Since I called Istanbul home for nearly three years, it’s been heartbreaking to watch all the news unfold about the Gezi Park protests, which started on May 31, and not be there. Several of the protests occurred literally in our former backyard of Beşiktaş. The tear gas would have seeped into our apartment building.
|A view of Gezi Park in Istanbul's Taksim Square as seen from the Intercontinental Hotel's bar. Taken in February 2013.|
I want to march with my friends. I want to proudly wave my Turkish flag. I want to be çapuling on the streets too.
(For those who don’t know, the Turkish prime minister negatively referred to the protesters as çapulcu which means looters. Since then, the term has taken on a life of its own for the nationwide protesters. My friends are çapuling through the Istanbul streets every night – banging their pots and pans, blowing whistles and standing up for their rights. They are not looting. On Twitter, the term has spread via hashtags, including #çapuling, # çapulcu, #capuling, #chappuling, #everydayimcapuling and #everydayimçapuling. There’s even a YouTube video: Every day I’m çapuling.)
I wasn’t going to write about the protests, but I don’t see how I could NOT write about them either. The nationwide protests are not just about a small park being destroyed for a shopping mall anymore.
At the heart of the matter is fundamental rights that us Americans take for granted – freedom of speech and the right to peacefully assemble. Everyone should have these basic rights. Instead, these people are shot down with tear gas canisters, plastic bullets and water cannons because they are standing up to the government for these rights and much more.
Before we left Istanbul, we re-visited the Istanbul Sapphire, the city’s highest building in the Levent neighborhood. Although there are many locations to view this beautiful city, the Sapphire gives you a different perspective since you can see all the way to the Black Sea, Sea of Marmara and along the Bosphorus.
My husband’s Turkish colleague, an Istanbul native, joined us on the viewing terrace and remarked that most of the city’s remaining green space is cemeteries. How sad! She’s right! The city is a concrete jungle.

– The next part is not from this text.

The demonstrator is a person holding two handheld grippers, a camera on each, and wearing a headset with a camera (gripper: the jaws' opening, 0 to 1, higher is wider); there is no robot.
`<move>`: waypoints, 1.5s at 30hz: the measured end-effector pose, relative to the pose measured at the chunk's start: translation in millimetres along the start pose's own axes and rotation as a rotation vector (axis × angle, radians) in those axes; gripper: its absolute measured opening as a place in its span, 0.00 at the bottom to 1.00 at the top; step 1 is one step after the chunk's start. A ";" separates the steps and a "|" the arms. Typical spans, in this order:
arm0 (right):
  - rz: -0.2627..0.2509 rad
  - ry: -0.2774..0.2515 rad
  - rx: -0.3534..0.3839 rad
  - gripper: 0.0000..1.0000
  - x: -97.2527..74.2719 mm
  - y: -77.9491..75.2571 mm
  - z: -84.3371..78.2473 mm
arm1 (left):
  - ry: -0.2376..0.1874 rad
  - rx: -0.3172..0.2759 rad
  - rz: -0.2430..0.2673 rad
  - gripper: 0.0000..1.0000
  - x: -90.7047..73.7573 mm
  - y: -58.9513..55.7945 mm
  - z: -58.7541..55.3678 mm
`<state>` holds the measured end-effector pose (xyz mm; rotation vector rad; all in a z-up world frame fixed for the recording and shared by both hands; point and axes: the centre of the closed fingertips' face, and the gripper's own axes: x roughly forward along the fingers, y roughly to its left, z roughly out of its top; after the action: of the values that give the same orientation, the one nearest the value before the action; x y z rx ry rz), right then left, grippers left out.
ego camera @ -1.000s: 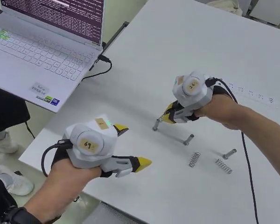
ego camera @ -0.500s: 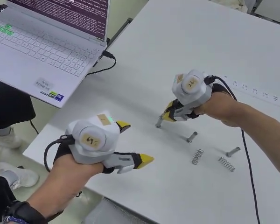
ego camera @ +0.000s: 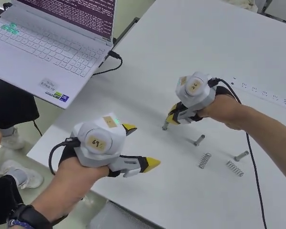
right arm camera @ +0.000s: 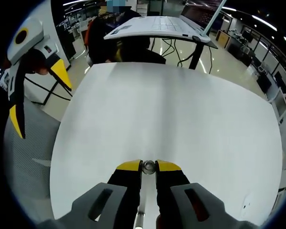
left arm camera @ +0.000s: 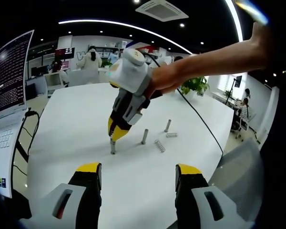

|Here you can see the "green space" of the cemetery in the Şişli neighborhood.|
For a city of 15 million people, it has very few parks, and Gezi Park is one of the few remaining green spaces in the middle of this crowded city.
|Looking north, I guess there's still a little green space left by Maslak too.|
As Istanbul continues to grow and expand, developers buy up any remaining green space and turn it into high-rise apartments. The city doesn’t seem to have any urban planners especially as construction begins for the city’s third bridge over the Bosphorus and the third airport. More than 2 million trees would be destroyed for these projects and could be a ‘threat to the city’s future,’ according to news accounts I’ve read.
I have to wonder, at what cost, does a city like Istanbul continue to develop? Will the new bridge and airport clog up the city even more? Will there be any parks left for my friends’ children to play in? Will Belgrade Forest even remain?
Although I’m no longer living in Istanbul, my heart is still there.